Hi, I’m David Witter, founder and CEO, Financial Harvest Wealth Advisors. Great to be with you today. Lots of fear and concern in the market. Volatility, banks under pressure in particular. So I want to discuss three things with you. Number one, what happened with SVB, Silicon Valley Bank. Number two is what about Charles Schwab? Should we be concerned that they’re in a similar situation?

If you’re a client of ours, many of you know that we use Charles Schwab as Custodian of Choice. And then third, probably most importantly, what can we be doing to protect our retirement savings?

So, let’s dive right in. So let me start with what happened with SVB Bank. I like to draw a diagram – as most banks, they would take in deposits and they had about 200 billion in deposits.

And then as most banks, what they would do is they would take those deposits and then they would buy or loan it out customers. So we have loans. But what SVB did was it also bought on the long end of the bonds. They would buy ten-year treasuries. Now, why they did this was at the time interest rates were down around zero and they were trying to get some yield on the assets that they would buy.

And so they bought longer term bonds. But here’s the problem.

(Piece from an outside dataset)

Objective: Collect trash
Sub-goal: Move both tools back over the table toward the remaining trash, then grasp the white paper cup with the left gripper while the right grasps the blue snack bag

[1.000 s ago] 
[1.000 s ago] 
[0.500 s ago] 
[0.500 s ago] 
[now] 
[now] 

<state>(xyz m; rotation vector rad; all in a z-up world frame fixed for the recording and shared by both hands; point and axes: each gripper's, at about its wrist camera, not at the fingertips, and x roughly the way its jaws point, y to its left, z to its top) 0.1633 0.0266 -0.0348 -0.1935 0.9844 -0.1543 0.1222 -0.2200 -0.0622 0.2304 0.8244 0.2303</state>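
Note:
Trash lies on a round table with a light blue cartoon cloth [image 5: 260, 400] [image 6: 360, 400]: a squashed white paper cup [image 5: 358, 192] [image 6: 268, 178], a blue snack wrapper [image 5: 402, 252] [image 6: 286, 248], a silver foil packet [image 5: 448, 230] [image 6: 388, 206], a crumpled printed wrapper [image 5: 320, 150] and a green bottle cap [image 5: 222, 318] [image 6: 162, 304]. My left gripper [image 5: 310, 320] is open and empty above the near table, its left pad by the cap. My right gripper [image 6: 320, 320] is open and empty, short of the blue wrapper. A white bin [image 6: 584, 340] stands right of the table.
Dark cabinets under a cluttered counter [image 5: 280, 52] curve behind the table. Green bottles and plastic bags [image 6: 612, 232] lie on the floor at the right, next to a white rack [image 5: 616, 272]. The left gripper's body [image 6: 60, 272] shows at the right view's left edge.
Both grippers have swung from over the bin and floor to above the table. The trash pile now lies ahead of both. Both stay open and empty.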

First is they only had about 20% of their deposits were covered by FDIC insurance, meaning 80% of those deposits they had on hand were unprotected.

Secondly, is with the bonds on the long end of the curve, if we remember, it’s a see-saw – and I’ll draw a little triangle there – when interest rates rise as they did in late ‘21 and also particularly in ‘22 when the interest rates rise.

What happens to bond prices? They fall.

So when the bond values decline, especially here on the ten-year bonds, when their customers started to withdraw deposits a couple of weeks ago or last week, then they had they were forced to sell some of these bonds at significant losses and that spiraled out of control.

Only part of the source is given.